That is why being “opposed to No Kill” is a non-starter. Can anyone with even a hint of compassion actually say it is better to kill baby kittens than bottle feed them? Kill animals rather than promote adoptions? Kill animals rather than work with rescue groups? Of course not.
To say you are “opposed to No Kill” means you reject foster care in favor of killing, you reject vaccinations and medical care in favor of killing, you reject knocking on doors to get lost dogs home rather than killing, and you reject adoptions in favor of killing. Of course, most of the opponents of No Kill won’t say that. They can’t say that. No one will take them seriously. So they say they are “opposed to No Kill” and hope people don’t ask probing questions. Because if you were to ask, “Are you opposed to foster care?” The answer would have to be “No.” If you were to ask “Are you opposed to adoption?” The answer would have to be “No.” The same is true of each and every program of the No Kill Equation. And when you put them all together, and you implement them comprehensively, you get No Kill.
But that would require the Nay-sayers to act in rational ways. And if you look at those who continue to defend the “catch and kill” paradigm, rationality has not been their strong suit. First, there are those who are sadistic promoters of killing in the face of readily available lifesaving alternatives. These are the Ingrid Newkirks and Ardena Perrys of the world, people with a history of personality disorders: Munchausen by Proxy, neglect, abuse, and/or alcoholism. Second, there are those who have addictive personalities, people who cling to self-destructive patterns of behavior: the Del Goss’ of the world.

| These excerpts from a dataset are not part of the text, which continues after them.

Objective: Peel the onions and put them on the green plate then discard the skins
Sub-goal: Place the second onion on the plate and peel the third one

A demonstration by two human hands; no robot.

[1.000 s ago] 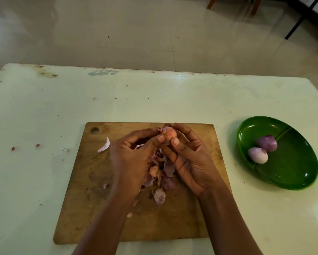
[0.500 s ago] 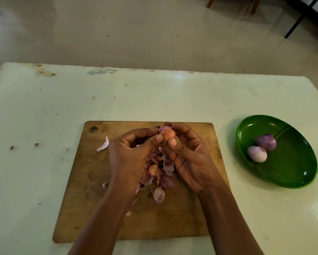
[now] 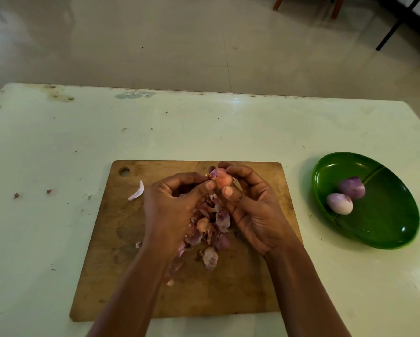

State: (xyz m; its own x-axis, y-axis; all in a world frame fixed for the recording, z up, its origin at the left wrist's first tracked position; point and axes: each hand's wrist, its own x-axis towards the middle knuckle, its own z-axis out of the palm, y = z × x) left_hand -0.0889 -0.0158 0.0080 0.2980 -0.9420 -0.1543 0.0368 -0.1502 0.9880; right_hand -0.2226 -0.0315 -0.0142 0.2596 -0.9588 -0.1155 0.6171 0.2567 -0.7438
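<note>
Little had changed: my right grip (image 3: 255, 210) still grasped the onion (image 3: 222, 180), my left grip (image 3: 172, 210) pinched its skin (image 3: 213, 173); 2 peeled onions (image 3: 339, 203) sat on the green plate (image 3: 386, 227).

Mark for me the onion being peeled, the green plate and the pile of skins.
onion being peeled (image 3: 221, 180): head view, on its exposed orange side.
green plate (image 3: 386, 229): head view, on the bare floor of the dish.
pile of skins (image 3: 222, 221): head view, on a purple flake mid-pile.
</note>
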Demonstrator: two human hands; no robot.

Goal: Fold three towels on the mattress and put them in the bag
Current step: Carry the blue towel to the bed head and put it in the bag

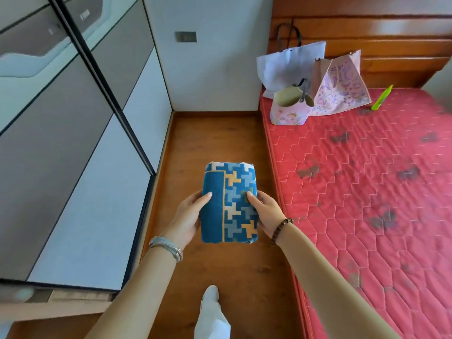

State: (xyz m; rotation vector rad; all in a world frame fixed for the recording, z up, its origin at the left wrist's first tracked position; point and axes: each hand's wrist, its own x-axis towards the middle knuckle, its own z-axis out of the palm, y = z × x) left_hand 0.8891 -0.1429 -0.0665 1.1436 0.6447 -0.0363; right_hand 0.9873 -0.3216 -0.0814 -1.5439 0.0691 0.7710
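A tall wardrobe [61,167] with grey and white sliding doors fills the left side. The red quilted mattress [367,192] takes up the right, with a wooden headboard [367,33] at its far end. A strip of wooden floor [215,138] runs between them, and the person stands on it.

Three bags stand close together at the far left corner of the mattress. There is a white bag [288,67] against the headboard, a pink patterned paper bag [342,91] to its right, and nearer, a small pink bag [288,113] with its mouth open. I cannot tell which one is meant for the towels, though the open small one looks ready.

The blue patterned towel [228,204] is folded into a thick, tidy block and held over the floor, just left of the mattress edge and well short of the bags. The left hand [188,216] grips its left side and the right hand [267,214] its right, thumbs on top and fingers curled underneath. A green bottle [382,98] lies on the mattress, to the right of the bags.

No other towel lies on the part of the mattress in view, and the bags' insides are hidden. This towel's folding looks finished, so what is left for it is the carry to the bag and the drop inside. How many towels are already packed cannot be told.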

Then there are those with a vested interest in maintaining the status quo. Those who will reject the No Kill Equation because it requires them to work hard, rather than sit in their office all day with their feet up on their desk. People like the disgraced, removed former Austin shelter director, Dorinda Pulliam, who killed over 100,000 animals in her sordid career because of nothing more than uncaring and laziness. This group also includes the government bureaucrats who would rather protect underperforming shirkers, than hold them accountable. And, of course, the Wayne Pacelles of the world who climbed the ladder of personal “success” (but I would argue, historical infamy) by catering to his killing colleagues, rather than defending the animals he pledged himself to protect as the leader of a large national animal protection organization.
The third group includes the Johnny-Come-Lately nobodies who are trying to make a name for themselves at the expense of the animals. These are the Mike Starks of the world, unknowns who have never actually done anything of worth themselves, but think that by attacking those of us who have and do; they can ride our coattails to personal recognition.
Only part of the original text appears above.